_PROBLEM DESCRIPTION_. What is needed is an exact repetition of the lines from the first one in the data through the line with "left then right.", with no pictures.

--- START ---

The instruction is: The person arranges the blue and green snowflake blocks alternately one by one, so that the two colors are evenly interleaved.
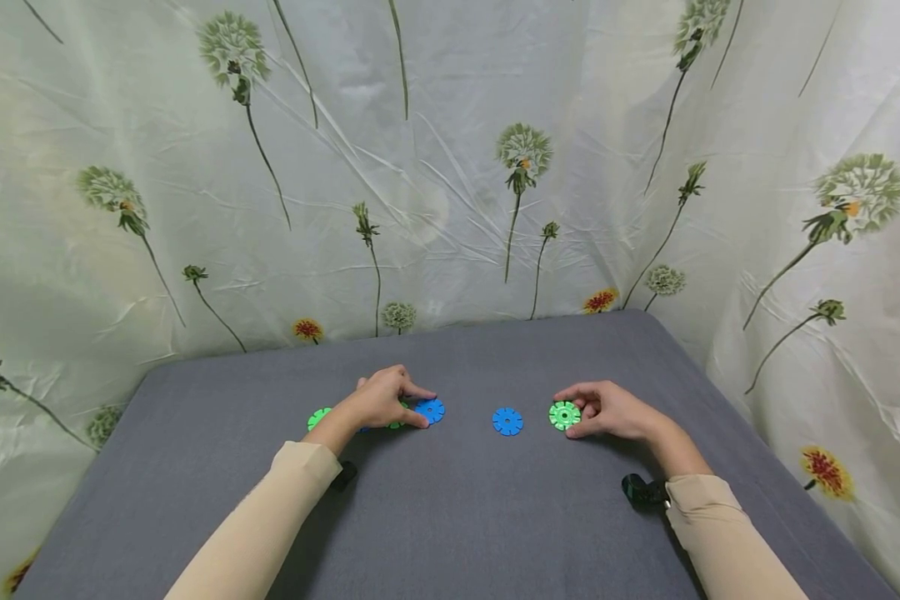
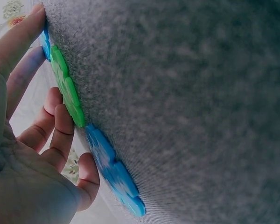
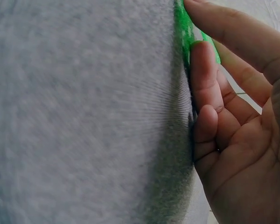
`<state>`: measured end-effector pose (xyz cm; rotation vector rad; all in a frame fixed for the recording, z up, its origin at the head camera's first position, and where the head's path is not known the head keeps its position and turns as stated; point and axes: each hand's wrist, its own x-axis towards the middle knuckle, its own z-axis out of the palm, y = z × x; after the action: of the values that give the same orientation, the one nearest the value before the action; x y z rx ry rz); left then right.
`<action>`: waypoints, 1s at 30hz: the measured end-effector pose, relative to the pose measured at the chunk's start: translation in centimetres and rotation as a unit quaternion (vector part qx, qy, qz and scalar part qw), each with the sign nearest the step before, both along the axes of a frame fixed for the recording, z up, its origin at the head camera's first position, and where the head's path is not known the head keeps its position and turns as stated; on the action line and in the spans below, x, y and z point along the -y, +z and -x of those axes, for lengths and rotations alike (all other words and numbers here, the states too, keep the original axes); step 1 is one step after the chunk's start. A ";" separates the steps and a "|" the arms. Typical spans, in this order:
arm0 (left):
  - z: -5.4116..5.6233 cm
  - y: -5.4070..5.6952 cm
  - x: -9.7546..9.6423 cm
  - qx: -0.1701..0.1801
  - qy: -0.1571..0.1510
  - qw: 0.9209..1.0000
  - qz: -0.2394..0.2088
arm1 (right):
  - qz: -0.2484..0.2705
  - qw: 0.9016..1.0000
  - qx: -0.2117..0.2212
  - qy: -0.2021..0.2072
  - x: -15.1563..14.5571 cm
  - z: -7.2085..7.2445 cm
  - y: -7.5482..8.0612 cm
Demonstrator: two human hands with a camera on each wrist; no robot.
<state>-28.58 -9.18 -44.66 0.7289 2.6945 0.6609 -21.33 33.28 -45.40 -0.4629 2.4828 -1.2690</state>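
Note:
My left hand pinches a blue notched disc between thumb and forefinger at the right end of a row on the cloth. In the left wrist view, a green disc and a nearer blue disc lie flat beneath my curled fingers. Another green disc shows left of that wrist; my hand partly covers the row. My right hand pinches a green snowflake-like disc by its edges, low at the cloth. Between the hands lies a loose blue disc, apart from both.
A grey cloth covers the table, whose back edge meets a pale curtain printed with dandelions. Dark wrist devices sit under both forearms, close over the cloth.

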 end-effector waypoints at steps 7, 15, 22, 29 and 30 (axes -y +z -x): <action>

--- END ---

_WRITTEN RESPONSE_.
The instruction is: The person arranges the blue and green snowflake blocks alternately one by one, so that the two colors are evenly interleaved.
`<state>`: measured end-effector pose (xyz cm; rotation vector rad; all in a frame fixed for the recording, z up, its origin at the head camera's first position, and where the head's path is not known the head keeps its position and turns as stated; point and axes: each hand's wrist, its own x-axis towards the middle knuckle, its own z-axis out of the palm, y = z × x; after the action: of the values that give the same orientation, the one nearest the value before the action; x y z rx ry rz); left then right.

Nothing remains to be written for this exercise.